### Your assignment
The entries are to be repeated in full, without any change.
--- Data records Enclosed Below ---
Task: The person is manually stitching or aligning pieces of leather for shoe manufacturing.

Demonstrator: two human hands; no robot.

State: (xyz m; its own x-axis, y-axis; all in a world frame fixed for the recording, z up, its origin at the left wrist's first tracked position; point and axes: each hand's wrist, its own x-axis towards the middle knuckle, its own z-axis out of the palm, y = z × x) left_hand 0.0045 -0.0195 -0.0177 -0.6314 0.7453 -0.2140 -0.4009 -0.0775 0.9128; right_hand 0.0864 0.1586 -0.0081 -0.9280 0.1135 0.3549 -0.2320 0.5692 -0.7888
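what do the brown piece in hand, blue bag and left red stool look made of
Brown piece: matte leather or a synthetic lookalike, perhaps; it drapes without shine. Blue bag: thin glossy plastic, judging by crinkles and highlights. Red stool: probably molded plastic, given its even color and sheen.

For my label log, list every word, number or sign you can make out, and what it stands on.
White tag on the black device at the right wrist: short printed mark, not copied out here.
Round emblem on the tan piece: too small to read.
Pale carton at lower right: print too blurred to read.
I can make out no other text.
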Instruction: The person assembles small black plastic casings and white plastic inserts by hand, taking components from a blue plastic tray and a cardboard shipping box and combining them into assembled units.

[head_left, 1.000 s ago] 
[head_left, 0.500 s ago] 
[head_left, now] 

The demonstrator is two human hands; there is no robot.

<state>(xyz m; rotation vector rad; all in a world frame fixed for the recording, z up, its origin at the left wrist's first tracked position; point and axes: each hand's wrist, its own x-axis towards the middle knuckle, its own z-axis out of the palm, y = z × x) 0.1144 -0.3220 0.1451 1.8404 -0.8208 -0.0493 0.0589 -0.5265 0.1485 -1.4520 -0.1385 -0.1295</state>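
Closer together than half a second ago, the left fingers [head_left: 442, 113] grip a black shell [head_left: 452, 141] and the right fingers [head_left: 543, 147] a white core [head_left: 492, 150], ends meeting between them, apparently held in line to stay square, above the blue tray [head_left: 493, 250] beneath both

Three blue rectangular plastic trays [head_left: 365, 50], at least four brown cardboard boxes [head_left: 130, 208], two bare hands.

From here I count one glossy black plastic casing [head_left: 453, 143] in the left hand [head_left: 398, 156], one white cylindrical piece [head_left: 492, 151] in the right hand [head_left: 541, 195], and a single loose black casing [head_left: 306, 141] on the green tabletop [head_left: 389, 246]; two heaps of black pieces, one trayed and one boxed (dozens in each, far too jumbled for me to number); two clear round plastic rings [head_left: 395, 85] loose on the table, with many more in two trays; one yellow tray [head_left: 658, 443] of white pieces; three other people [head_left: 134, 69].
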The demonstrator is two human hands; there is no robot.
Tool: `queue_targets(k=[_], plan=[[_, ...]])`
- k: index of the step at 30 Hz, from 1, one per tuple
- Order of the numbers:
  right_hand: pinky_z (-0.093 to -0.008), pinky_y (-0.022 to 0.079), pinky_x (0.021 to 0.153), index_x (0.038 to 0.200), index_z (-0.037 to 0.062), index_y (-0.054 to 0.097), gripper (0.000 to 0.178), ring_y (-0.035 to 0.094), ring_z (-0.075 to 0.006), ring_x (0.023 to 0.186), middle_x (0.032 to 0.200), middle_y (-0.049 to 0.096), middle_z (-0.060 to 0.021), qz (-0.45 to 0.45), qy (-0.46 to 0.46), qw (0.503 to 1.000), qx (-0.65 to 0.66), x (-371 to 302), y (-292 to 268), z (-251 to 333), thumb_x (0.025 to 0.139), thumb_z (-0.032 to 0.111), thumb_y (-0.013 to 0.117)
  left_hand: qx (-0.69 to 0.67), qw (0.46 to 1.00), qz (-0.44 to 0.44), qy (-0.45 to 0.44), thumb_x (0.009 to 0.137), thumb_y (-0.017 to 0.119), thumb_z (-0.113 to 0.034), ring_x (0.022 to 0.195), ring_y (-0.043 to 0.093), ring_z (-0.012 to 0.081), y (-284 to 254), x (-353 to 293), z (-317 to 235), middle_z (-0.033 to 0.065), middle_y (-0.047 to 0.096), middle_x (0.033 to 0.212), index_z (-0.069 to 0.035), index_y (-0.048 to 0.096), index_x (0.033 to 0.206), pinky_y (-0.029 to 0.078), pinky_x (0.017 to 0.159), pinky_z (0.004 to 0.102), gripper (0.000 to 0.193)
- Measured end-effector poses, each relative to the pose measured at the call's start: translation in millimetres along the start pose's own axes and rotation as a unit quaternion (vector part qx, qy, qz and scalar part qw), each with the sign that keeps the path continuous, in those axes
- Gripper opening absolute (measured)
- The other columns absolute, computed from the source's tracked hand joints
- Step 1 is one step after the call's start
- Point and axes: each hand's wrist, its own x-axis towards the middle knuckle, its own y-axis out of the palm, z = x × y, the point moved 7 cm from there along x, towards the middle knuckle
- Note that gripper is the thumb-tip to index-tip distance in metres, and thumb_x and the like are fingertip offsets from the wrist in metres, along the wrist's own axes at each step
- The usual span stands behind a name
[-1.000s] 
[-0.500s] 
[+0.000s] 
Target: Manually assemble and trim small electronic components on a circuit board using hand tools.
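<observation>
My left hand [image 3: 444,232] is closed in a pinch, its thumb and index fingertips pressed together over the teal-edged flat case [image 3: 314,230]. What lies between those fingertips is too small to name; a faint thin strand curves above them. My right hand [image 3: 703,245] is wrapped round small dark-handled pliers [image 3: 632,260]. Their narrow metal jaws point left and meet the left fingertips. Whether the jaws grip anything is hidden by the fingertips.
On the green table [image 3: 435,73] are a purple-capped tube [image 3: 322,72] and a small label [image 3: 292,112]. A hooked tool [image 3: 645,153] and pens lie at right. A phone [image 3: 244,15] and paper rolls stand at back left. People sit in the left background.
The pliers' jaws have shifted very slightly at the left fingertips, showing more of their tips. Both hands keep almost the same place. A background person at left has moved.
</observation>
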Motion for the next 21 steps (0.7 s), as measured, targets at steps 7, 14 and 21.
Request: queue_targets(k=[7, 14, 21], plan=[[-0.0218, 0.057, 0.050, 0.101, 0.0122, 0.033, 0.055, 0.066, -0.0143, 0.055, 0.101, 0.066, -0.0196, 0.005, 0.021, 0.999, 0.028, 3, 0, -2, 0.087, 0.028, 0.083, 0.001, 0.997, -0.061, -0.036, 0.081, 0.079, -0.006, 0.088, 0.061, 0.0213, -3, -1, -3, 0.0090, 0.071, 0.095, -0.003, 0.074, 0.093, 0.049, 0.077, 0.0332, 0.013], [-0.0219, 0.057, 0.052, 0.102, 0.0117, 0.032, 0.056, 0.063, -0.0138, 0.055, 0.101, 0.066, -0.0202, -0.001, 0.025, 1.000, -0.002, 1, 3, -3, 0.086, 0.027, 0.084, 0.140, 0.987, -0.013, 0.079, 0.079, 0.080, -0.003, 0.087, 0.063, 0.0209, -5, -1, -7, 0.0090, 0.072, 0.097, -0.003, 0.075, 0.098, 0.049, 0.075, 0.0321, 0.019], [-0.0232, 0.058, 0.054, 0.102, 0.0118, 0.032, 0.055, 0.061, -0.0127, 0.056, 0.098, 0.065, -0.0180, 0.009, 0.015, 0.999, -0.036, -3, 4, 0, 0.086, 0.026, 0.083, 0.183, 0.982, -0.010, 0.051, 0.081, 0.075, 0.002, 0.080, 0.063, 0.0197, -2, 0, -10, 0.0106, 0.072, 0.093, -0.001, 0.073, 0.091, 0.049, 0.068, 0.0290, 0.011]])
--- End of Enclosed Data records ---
### Solution for this task
Task: The person is manually stitching or aligning pieces of leather for shoe manufacturing.

Demonstrator: two human hands; no robot.

State: (xyz m; its own x-axis, y-axis; all in a world frame fixed for the recording, z up, its origin at the left wrist's first tracked position; point and axes: each hand's wrist, its own x-axis towards the middle knuckle, its own z-axis out of the palm, y = z × x) left_hand 0.0045 -0.0195 -0.0177 -0.6314 0.7453 -0.2140 -0.4009 -0.0775 0.9128; right_hand 0.0864 0.1586 -0.0081 -0.9280 0.1135 0.3549 -0.2320 0.5692 -0.7888
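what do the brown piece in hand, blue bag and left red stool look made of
Brown piece: matte leather or a synthetic lookalike, perhaps; it drapes without shine. Blue bag: thin glossy plastic, judging by crinkles and highlights. Red stool: probably molded plastic, given its even color and sheen.

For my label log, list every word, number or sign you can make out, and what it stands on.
White tag on the black device at the right wrist: short printed mark, not copied out here.
Round emblem on the tan piece: too small to read.
Pale carton at lower right: print too blurred to read.
I can make out no other text.
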Instruction: The person assembles small black plastic casings and white plastic inserts by hand, taking components from a blue plastic tray and a cardboard shipping box and combining them into assembled units.

[head_left, 1.000 s ago] 
[head_left, 0.500 s ago] 
[head_left, now] 

The demonstrator is two human hands; there is no robot.

<state>(xyz m; rotation vector rad; all in a world frame fixed for the recording, z up, its origin at the left wrist's first tracked position; point and axes: each hand's wrist, its own x-axis towards the middle knuckle, its own z-axis out of the palm, y = z × x) 0.1144 -0.3220 0.1451 1.8404 -0.8208 -0.0493 0.0589 -0.5265 0.1485 -1.4520 -0.1385 -0.1295</state>
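Closer together than half a second ago, the left fingers [head_left: 442, 113] grip a black shell [head_left: 452, 141] and the right fingers [head_left: 543, 147] a white core [head_left: 492, 150], ends meeting between them, apparently held in line to stay square, above the blue tray [head_left: 493, 250] beneath both

Three blue rectangular plastic trays [head_left: 365, 50], at least four brown cardboard boxes [head_left: 130, 208], two bare hands.

From here I count one glossy black plastic casing [head_left: 453, 143] in the left hand [head_left: 398, 156], one white cylindrical piece [head_left: 492, 151] in the right hand [head_left: 541, 195], and a single loose black casing [head_left: 306, 141] on the green tabletop [head_left: 389, 246]; two heaps of black pieces, one trayed and one boxed (dozens in each, far too jumbled for me to number); two clear round plastic rings [head_left: 395, 85] loose on the table, with many more in two trays; one yellow tray [head_left: 658, 443] of white pieces; three other people [head_left: 134, 69].
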The demonstrator is two human hands; there is no robot.
Tool: `queue_targets(k=[_], plan=[[_, ...]])`
- k: index of the step at 30 Hz, from 1, one per tuple
- Order of the numbers:
  right_hand: pinky_z (-0.093 to -0.008), pinky_y (-0.022 to 0.079), pinky_x (0.021 to 0.153), index_x (0.038 to 0.200), index_z (-0.037 to 0.062), index_y (-0.054 to 0.097), gripper (0.000 to 0.178), ring_y (-0.035 to 0.094), ring_z (-0.075 to 0.006), ring_x (0.023 to 0.186), middle_x (0.032 to 0.200), middle_y (-0.049 to 0.096), middle_z (-0.060 to 0.021), qz (-0.45 to 0.45), qy (-0.46 to 0.46), qw (0.503 to 1.000), qx (-0.65 to 0.66), x (-371 to 302), y (-292 to 268), z (-251 to 333), thumb_x (0.025 to 0.139), thumb_z (-0.032 to 0.111), thumb_y (-0.013 to 0.117)
  left_hand: qx (-0.69 to 0.67), qw (0.46 to 1.00), qz (-0.44 to 0.44), qy (-0.45 to 0.44), thumb_x (0.009 to 0.137), thumb_y (-0.017 to 0.119), thumb_z (-0.113 to 0.034), ring_x (0.022 to 0.195), ring_y (-0.043 to 0.093), ring_z (-0.012 to 0.081), y (-284 to 254), x (-353 to 293), z (-317 to 235), middle_z (-0.033 to 0.065), middle_y (-0.047 to 0.096), middle_x (0.033 to 0.212), index_z (-0.069 to 0.035), index_y (-0.048 to 0.096), index_x (0.033 to 0.206), pinky_y (-0.029 to 0.078), pinky_x (0.017 to 0.159), pinky_z (0.004 to 0.102), gripper (0.000 to 0.193)
- Measured end-effector poses, each relative to the pose measured at the call's start: translation in millimetres along the start pose's own axes and rotation as a unit quaternion (vector part qx, qy, qz and scalar part qw), each with the sign that keeps the path continuous, in those axes
- Gripper opening absolute (measured)
- The other columns absolute, computed from the source's tracked hand joints
- Step 1 is one step after the call's start
- Point and axes: each hand's wrist, its own x-axis towards the middle knuckle, its own y-axis out of the palm, z = x × y, the point moved 7 cm from there along x, towards the middle knuckle
- Note that gripper is the thumb-tip to index-tip distance in metres, and thumb_x and the like are fingertip offsets from the wrist in metres, along the wrist's own axes at each step
- The usual span stands behind a name
[-1.000s] 
[-0.500s] 
[+0.000s] 
Target: Manually assemble and trim small electronic components on a circuit board using hand tools.
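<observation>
My left hand [image 3: 444,232] is closed in a pinch, its thumb and index fingertips pressed together over the teal-edged flat case [image 3: 314,230]. What lies between those fingertips is too small to name; a faint thin strand curves above them. My right hand [image 3: 703,245] is wrapped round small dark-handled pliers [image 3: 632,260]. Their narrow metal jaws point left and meet the left fingertips. Whether the jaws grip anything is hidden by the fingertips.
On the green table [image 3: 435,73] are a purple-capped tube [image 3: 322,72] and a small label [image 3: 292,112]. A hooked tool [image 3: 645,153] and pens lie at right. A phone [image 3: 244,15] and paper rolls stand at back left. People sit in the left background.
The pliers' jaws have shifted very slightly at the left fingertips, showing more of their tips. Both hands keep almost the same place. A background person at left has moved.
</observation>
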Motion for the next 21 steps (0.7 s), as measured, targets at steps 7, 14 and 21.
Request: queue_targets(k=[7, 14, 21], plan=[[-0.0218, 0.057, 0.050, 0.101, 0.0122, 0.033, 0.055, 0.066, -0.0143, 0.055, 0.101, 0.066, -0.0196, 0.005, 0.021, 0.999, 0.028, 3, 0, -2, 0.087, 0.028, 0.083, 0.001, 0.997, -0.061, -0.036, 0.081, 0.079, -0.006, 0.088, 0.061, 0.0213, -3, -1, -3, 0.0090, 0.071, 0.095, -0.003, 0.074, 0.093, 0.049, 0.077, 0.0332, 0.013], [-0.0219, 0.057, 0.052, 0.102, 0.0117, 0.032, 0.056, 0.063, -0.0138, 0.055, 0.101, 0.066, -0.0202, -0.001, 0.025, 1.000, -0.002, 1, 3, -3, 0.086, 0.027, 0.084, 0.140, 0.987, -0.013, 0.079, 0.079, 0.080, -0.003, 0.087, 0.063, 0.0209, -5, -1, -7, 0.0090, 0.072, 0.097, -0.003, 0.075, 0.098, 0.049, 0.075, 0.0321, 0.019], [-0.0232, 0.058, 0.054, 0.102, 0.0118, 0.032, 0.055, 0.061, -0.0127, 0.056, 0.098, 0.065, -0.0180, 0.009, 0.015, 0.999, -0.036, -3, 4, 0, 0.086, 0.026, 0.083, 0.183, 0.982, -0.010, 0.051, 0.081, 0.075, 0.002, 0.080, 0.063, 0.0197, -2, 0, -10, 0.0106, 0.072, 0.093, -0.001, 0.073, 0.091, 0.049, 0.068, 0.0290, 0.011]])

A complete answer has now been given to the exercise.